Given data:
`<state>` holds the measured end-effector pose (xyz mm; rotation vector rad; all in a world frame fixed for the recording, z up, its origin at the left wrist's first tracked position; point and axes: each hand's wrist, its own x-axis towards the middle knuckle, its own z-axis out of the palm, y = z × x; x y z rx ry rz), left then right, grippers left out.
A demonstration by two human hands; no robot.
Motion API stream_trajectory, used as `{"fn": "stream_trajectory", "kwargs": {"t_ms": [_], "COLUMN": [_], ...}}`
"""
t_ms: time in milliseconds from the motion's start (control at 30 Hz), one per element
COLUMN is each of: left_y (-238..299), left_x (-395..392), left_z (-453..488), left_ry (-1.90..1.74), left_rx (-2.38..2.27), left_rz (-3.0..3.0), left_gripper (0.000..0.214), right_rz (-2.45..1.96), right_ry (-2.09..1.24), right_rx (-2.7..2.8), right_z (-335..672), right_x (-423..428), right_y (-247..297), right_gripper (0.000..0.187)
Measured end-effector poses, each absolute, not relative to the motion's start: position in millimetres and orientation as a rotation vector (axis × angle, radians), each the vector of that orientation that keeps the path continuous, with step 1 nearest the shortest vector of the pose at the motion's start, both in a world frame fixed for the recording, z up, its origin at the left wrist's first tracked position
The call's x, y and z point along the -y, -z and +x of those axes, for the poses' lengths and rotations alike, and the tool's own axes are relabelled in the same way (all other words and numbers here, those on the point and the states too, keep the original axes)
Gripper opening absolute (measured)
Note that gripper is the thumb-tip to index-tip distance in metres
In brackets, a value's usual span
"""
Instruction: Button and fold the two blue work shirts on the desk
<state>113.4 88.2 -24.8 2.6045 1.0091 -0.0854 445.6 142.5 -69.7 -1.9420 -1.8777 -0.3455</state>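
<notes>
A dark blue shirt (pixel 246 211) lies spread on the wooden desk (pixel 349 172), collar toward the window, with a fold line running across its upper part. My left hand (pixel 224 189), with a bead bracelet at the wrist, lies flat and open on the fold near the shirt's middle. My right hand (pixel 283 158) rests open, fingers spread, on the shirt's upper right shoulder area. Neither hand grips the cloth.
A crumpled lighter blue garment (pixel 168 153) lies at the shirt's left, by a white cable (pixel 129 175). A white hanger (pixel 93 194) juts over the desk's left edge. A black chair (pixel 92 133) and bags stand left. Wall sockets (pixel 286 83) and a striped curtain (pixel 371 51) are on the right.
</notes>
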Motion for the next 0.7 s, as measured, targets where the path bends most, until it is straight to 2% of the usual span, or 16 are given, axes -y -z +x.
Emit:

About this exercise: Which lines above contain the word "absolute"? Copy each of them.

Exercise result:
Measured end-effector poses, each absolute, not relative to the motion's start: position in millimetres and orientation as a rotation vector (axis × angle, radians), each the vector of that orientation that keeps the path continuous, with step 1 nearest the shortest vector of the pose at the motion's start, both in a world frame fixed for the recording, z up, its origin at the left wrist's first tracked position
Gripper opening absolute (measured)

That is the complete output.